Wie wunderlich sah er aus den Augen, die irgend was am Boden zu suchen
schienen! Und sein "guten Abend!" nur ein stilles Kopfnicken. Und er
konnte eine ganze Weile keinen Atem finden.
Was haben Sie denn, Herr Nachbar? fragte sie, ihn betroffen von Kopf bis
Fuß musternd. Ist Ihnen nicht wohl? Haben Sie einen Geist gesehen?
Er schüttelte hastig den Kopf.
Sie können mir einen Gefallen tun, Webern. Kommen Sie mit mir `rauf. Ich
habe Jemand mitgebracht.
Jemand mitgebracht?
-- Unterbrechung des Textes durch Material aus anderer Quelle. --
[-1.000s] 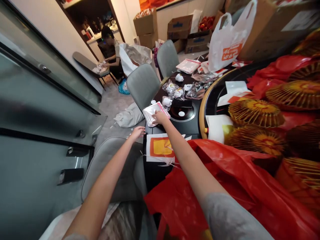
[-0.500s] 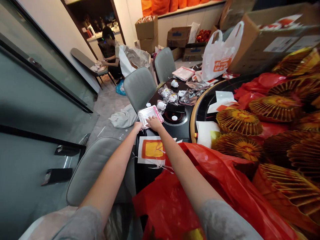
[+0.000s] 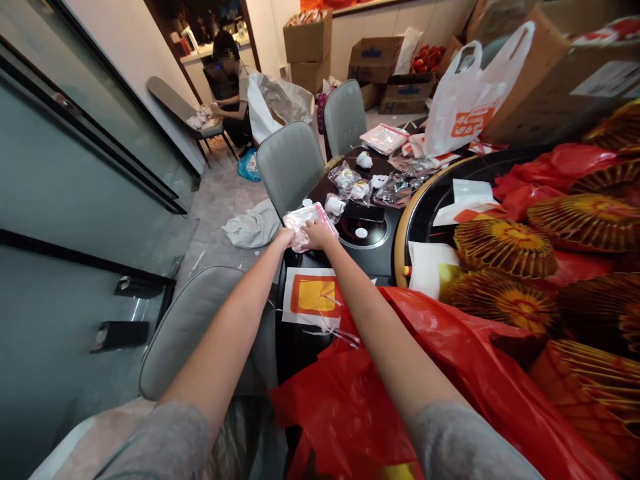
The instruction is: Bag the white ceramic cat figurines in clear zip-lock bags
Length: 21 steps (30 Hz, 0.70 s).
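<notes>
A stack of clear plastic bags (image 3: 306, 215) with a pink strip along one edge lies near the table's left edge. My left hand (image 3: 285, 238) is closed on the near left corner of the bags. My right hand (image 3: 319, 235) is on their near right part, its fingers bent in and gathering the crinkled plastic. Just nearer to me lies a white sheet with an orange and yellow square (image 3: 314, 295), with thin pale ribbons (image 3: 333, 330) beside it. Beyond the bags are small white wrapped pieces (image 3: 335, 205) and a black phone (image 3: 364, 213).
A red plastic bag (image 3: 350, 393) spreads under my right arm. Gold and red pleated fans (image 3: 505, 250) cover the turntable's right side. A white carrier bag (image 3: 457, 110) stands behind. Grey chairs (image 3: 290, 163) line the left edge. Another person (image 3: 233, 87) sits far back.
My right hand's fingers have gone from spread on the bags to bent in, and the plastic is now bunched under them. The view has shifted slightly, moving things rightward.
</notes>
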Tool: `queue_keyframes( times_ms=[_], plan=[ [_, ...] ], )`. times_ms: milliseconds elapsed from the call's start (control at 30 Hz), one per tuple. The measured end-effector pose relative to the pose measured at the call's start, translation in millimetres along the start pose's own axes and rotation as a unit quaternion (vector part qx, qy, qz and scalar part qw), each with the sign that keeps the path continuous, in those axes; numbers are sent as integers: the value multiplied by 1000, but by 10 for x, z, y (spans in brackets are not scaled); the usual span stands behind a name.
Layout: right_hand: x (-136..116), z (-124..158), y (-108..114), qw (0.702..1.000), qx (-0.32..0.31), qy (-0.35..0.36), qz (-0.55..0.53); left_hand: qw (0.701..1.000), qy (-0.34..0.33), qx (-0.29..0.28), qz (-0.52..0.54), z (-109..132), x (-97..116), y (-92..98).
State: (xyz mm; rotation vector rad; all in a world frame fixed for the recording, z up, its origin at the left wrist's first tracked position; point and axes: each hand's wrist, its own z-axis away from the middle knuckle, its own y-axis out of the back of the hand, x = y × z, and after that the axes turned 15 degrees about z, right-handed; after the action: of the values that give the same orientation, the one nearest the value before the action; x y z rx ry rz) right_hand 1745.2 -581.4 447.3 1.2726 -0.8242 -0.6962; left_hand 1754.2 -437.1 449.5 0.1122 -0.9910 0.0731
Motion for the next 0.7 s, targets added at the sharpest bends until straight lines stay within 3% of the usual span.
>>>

Ich habe doch bloß Ihren Schritt auf dem Flur
gehört.
Ich habe ihn tragen müssen, er konnte nicht laufen, weil er sich die
Füße verfroren hatte. Sie müssen mir helfen, ihn wieder zu sich
bringen, Sie wissen ja besser Bescheid mit so was -
Er sah sie flehendlich an. Die gute Seele, so erschrocken sie war, stand schon
auf ihren breiten Füßen und nahm ihn beim Arm.
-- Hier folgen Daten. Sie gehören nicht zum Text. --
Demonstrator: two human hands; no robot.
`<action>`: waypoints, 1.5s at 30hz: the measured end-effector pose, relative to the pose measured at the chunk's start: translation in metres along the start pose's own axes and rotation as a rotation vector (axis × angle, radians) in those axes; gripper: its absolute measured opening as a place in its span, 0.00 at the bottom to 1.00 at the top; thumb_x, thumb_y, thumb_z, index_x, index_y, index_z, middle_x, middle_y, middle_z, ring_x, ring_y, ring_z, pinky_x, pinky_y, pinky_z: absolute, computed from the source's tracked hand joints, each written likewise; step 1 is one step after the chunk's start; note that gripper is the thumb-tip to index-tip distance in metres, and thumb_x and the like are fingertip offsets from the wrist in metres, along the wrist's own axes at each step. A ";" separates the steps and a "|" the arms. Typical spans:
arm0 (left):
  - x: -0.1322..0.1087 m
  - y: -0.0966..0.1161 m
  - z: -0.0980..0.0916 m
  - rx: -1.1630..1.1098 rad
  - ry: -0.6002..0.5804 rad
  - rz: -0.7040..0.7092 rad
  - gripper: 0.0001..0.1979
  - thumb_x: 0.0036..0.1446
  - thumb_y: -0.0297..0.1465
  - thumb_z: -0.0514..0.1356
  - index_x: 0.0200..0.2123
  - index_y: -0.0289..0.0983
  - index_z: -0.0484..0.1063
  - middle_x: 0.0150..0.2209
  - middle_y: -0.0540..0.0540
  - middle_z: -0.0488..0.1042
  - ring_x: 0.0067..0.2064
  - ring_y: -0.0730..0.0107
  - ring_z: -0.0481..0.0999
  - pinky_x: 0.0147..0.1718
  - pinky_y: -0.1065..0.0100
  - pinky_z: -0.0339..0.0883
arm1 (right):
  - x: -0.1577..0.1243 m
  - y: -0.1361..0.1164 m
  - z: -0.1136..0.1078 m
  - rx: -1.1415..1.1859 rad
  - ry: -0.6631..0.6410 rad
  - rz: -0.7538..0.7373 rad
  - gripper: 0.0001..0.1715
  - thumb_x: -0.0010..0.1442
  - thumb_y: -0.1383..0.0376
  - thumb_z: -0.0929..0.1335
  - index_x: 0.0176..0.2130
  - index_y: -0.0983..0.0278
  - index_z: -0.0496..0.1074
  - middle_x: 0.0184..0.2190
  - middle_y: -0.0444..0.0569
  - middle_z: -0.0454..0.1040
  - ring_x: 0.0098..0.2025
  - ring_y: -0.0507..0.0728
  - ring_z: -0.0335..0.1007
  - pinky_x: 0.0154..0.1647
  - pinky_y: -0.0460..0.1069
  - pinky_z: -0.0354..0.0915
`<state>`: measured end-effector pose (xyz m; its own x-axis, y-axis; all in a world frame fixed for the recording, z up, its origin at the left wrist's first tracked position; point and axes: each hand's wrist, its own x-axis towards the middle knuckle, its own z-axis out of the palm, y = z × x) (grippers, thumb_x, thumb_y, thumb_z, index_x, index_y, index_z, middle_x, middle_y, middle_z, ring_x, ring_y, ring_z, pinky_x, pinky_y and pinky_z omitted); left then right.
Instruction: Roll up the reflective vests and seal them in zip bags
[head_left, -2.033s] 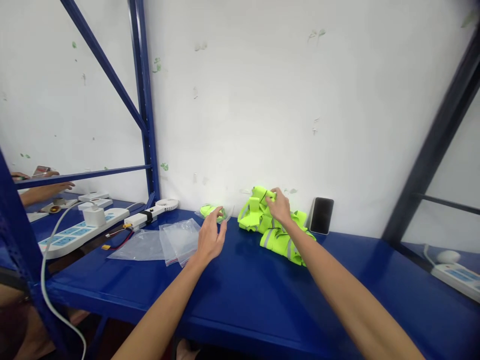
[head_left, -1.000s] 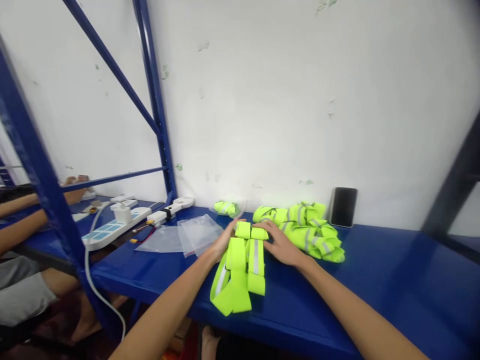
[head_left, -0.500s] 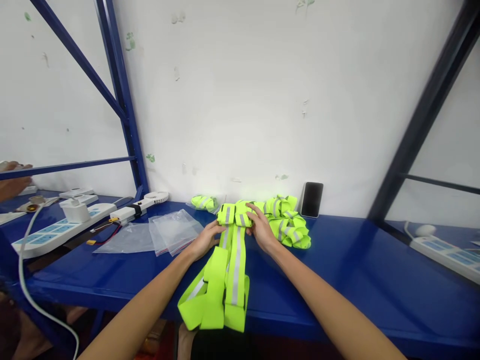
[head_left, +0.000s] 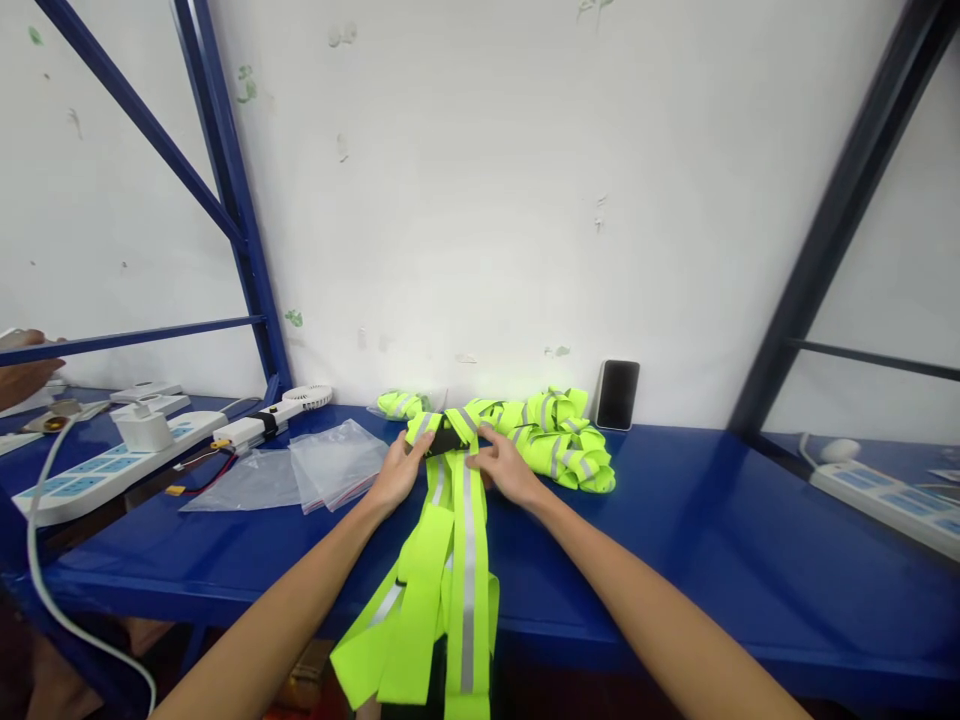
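Observation:
A neon-yellow reflective strap vest (head_left: 450, 560) with grey stripes lies stretched toward me over the front edge of the blue shelf (head_left: 675, 540), its lower ends hanging off. My left hand (head_left: 397, 468) pinches its top left corner. My right hand (head_left: 504, 466) grips the top right, beside a black patch between the two hands. A heap of folded neon vests (head_left: 559, 440) sits just behind my right hand. One small bagged vest (head_left: 399, 403) rests by the wall.
Clear zip bags (head_left: 330, 460) lie left of my hands. A dark phone (head_left: 617, 394) leans on the wall. White power strips (head_left: 97, 465), a charger and a small fan stand at far left, another strip (head_left: 892, 492) at right. Another person's hand (head_left: 22, 365) shows at the left edge.
My right hand took one vest off the heap; both hands drew it toward me and unrolled it, so its straps now hang further over the shelf edge, baring a black patch.

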<state>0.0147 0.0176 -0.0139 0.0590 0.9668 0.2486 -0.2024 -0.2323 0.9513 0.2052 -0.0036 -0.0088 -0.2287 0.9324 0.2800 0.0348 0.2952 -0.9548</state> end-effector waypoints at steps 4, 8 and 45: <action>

Was sagen Sie, Wachtmeister? Sie haben ihn `raufgetragen? Nein, so was lebt
nicht! Wer ist es denn? Wie sind Sie denn zu ihm gekommen?
Sie werden schon sehn, Webern. Aber kommen Sie, nehmen Sie noch was mit, er ist
halb verhungert.
Da die Punschterrine! Das wird ihm gut tun, dass er erst wieder auftaut. Und
von meinem Abendessen sind noch ein paar Reste da - Fleisch hab' ich freilich
nicht mehr.
Aber Milch, Webern, wenn sie noch ein paar Schluck Milch im Vorrat hätten.
Punsch ist nicht seine Sache, und ob er Fische isst, weiß ich nicht.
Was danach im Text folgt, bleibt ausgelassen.